Joint Cyber Command and Control is taken into account the decision-making platform. The Air Power can be the chief agent for this program. It goals to offer joint commanders enhanced situational consciousness and battle administration for cyber forces and missions. The GAO famous this system has not but formally entered into the acquisition life cycle but. Program officers informed GAO that the hassle has sustained and delivered a number of methods, however that almost all of the system improvement efforts will start in fiscal 2021. It has relied on different packages resembling Project IKE, a prototype underneath improvement by the Air Power and the Strategic Capabilities Workplace that can enable forces to plan and visualize that cyber setting.
The Persistent Cyber Training Environment gives crucial area for forces to coach as carry out mission rehearsals. The Military is operating this system for the DoD. The Military delivered a second iteration of the platform to Cyber Command in October.
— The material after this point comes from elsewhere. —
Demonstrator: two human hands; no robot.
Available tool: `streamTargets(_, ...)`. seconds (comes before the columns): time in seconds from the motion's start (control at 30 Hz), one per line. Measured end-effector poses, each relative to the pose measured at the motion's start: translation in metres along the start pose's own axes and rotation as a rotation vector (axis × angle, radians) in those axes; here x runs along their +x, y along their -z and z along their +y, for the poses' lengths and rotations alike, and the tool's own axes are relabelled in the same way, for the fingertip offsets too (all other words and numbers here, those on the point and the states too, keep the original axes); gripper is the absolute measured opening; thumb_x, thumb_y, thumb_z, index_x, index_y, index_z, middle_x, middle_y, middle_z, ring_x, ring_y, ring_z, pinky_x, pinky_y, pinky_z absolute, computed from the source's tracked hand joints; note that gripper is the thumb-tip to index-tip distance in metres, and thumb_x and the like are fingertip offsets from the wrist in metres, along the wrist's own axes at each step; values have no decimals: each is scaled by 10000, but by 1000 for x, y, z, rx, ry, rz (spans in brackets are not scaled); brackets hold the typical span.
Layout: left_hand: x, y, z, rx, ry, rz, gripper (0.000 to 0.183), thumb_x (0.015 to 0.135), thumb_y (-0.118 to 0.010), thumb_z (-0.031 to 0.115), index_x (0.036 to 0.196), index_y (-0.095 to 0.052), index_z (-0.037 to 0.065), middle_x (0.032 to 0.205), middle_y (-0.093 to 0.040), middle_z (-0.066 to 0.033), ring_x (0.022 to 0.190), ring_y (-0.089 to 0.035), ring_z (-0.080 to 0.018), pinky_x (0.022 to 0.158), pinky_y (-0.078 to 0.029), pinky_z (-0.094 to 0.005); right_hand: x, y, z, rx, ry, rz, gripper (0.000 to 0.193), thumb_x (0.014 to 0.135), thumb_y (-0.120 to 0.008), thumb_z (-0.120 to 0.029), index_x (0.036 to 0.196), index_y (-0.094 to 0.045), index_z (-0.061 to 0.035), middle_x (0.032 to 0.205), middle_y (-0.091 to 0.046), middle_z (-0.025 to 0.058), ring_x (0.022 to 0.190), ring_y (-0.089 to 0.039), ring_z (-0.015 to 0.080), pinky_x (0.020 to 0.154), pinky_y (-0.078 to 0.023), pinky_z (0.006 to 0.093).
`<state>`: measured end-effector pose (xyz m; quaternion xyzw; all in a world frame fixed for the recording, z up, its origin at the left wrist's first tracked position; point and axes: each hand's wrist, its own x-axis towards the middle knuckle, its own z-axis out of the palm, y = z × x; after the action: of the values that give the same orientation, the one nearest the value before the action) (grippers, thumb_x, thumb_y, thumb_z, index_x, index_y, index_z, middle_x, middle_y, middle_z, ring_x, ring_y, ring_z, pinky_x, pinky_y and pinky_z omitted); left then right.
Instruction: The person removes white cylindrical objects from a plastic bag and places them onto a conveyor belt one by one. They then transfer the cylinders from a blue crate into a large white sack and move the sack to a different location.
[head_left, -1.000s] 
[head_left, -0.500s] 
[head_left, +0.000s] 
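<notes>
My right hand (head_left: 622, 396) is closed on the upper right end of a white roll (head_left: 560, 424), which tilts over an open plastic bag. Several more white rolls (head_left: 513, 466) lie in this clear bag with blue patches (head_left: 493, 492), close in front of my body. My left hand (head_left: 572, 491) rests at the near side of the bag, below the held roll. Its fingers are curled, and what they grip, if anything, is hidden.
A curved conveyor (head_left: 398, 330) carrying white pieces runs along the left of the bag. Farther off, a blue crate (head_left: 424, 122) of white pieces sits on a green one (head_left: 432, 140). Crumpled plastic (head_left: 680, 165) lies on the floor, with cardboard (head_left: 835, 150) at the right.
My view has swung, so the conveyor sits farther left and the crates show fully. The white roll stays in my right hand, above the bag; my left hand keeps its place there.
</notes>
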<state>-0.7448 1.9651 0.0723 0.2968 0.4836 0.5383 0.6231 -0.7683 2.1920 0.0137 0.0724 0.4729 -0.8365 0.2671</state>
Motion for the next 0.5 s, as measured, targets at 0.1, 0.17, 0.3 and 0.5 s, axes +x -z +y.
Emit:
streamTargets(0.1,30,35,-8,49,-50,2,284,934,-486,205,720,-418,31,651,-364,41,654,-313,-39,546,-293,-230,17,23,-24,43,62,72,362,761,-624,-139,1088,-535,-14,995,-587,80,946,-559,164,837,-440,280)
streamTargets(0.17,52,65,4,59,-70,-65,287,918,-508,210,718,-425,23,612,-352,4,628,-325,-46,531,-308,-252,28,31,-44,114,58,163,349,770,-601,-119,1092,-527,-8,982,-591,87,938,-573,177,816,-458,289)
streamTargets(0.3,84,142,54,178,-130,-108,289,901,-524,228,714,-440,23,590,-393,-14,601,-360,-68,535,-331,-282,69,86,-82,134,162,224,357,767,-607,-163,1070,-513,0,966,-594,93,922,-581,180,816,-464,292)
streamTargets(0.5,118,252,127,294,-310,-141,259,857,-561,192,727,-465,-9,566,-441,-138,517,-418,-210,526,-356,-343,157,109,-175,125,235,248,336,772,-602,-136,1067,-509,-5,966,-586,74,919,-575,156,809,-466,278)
The DoD has stated it started to integrate with Unified Platform and elements of Joint Cyber Command and Control.
The Joint Common Access Platform gives “mission enablement,” in response to GAO. The Military can be the lead for this program. The platform will enable cyber operators to hook up with their goal and to ship the impact past pleasant firewalls.
GAO additionally offered transient particulars on the cyber instruments and sensors utilized in operations and for situational consciousness. The watchdog reported that the providers and Cyber Command are liable for procuring these to fulfill mission wants.
Suggestions and reactions
GAO had two suggestions for the DoD and Cyber Command:
- The protection secretary ought to direct the top of Cyber Command to outline and doc JCWA objectives for interoperability to assist synchronize acquisition efforts;
- And additional develop the JCWA governance construction by defining and documenting roles and tasks of the combination and administration workplace.
Accordingly, the Pentagon concurred with GAO’s first advice regarding objectives, however partially concurred with the second. The division famous that Cyber Command plans to additional develop the JCWA governance with stakeholders after which guarantee JCWA materials resolution integration and structure objectives are addressed.